> [WORK INSTRUCTIONS]: Look through the records below for the line with "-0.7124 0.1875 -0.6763" and the line with "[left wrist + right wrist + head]", then return those lines and all lines between, exactly.

> [DATA PROVIDED]:
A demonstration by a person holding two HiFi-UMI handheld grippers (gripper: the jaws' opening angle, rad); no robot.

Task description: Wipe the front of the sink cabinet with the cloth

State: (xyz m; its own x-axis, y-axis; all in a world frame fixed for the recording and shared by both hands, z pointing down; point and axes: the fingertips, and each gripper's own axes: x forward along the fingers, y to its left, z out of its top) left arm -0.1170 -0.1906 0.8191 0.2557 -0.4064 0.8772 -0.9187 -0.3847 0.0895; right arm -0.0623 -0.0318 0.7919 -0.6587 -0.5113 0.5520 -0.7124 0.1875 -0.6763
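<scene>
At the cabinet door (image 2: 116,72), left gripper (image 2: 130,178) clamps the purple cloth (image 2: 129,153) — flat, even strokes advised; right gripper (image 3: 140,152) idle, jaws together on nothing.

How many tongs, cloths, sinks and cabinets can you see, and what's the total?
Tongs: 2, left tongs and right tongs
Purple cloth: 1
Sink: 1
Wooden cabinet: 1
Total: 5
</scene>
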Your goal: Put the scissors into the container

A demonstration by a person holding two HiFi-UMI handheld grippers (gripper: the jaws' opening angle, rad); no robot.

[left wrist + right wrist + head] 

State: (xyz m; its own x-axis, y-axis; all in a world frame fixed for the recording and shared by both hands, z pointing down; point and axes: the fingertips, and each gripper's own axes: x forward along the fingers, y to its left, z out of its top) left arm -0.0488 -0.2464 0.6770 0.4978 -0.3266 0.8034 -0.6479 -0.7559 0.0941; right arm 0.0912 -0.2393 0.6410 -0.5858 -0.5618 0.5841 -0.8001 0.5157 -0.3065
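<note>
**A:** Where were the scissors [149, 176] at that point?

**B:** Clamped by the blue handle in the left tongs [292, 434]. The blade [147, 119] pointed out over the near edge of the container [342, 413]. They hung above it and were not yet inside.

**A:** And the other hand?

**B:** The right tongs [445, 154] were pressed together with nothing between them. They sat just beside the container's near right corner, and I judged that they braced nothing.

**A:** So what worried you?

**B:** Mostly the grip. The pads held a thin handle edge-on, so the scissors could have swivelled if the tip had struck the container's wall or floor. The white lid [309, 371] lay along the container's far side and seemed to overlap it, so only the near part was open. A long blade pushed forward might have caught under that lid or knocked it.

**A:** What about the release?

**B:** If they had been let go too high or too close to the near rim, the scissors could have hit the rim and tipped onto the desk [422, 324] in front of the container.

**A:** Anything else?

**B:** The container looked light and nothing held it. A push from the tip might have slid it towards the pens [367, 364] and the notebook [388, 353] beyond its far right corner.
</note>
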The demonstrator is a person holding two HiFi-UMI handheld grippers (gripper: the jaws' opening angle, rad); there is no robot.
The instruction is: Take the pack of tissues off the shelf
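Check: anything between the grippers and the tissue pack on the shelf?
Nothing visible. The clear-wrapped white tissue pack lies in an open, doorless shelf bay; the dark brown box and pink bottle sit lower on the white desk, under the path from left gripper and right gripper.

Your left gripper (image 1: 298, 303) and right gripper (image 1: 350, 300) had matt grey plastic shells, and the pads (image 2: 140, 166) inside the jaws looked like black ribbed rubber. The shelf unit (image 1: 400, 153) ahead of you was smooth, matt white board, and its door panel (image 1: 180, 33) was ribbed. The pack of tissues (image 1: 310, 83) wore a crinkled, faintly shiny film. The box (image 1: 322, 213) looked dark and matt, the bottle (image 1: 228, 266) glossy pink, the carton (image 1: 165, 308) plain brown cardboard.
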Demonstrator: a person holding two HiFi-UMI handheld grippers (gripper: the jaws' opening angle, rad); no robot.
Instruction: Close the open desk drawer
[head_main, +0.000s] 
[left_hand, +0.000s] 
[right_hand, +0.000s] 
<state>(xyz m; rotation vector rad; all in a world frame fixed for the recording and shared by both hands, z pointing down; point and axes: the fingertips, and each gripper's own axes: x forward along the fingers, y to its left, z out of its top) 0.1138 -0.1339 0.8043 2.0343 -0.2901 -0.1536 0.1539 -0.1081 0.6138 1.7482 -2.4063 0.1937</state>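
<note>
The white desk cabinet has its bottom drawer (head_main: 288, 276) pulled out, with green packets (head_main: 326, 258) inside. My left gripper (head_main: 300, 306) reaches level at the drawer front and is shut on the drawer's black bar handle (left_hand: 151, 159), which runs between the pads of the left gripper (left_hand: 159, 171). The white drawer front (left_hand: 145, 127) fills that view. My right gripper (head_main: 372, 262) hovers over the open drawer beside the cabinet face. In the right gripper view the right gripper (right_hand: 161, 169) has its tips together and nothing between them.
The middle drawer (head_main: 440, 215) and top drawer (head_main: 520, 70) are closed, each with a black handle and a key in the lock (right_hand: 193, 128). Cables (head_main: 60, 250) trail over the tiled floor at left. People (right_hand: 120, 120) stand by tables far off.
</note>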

> [ANSWER SECTION]:
State: (xyz m; its own x-axis, y-axis; all in a world frame fixed for the recording and shared by both hands, z pointing down; point and axes: the fingertips, and each gripper's own axes: x forward along the fingers, y to its left, z out of its top) left arm -0.1170 -0.1906 0.8191 0.2557 -0.4064 0.8772 -0.9187 -0.3847 0.0895; right arm -0.0623 -0.0318 0.7919 -0.6587 -0.5113 0.5520 -0.7124 0.1875 -0.6763
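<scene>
At the cabinet door (image 2: 116,72), left gripper (image 2: 130,178) clamps the purple cloth (image 2: 129,153) — flat, even strokes advised; right gripper (image 3: 140,152) idle, jaws together on nothing.

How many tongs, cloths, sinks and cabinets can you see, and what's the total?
Tongs: 2, left tongs and right tongs
Purple cloth: 1
Sink: 1
Wooden cabinet: 1
Total: 5
</scene>
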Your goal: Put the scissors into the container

A demonstration by a person holding two HiFi-UMI handheld grippers (gripper: the jaws' opening angle, rad); no robot.

[left wrist + right wrist + head] 

No further output is needed here.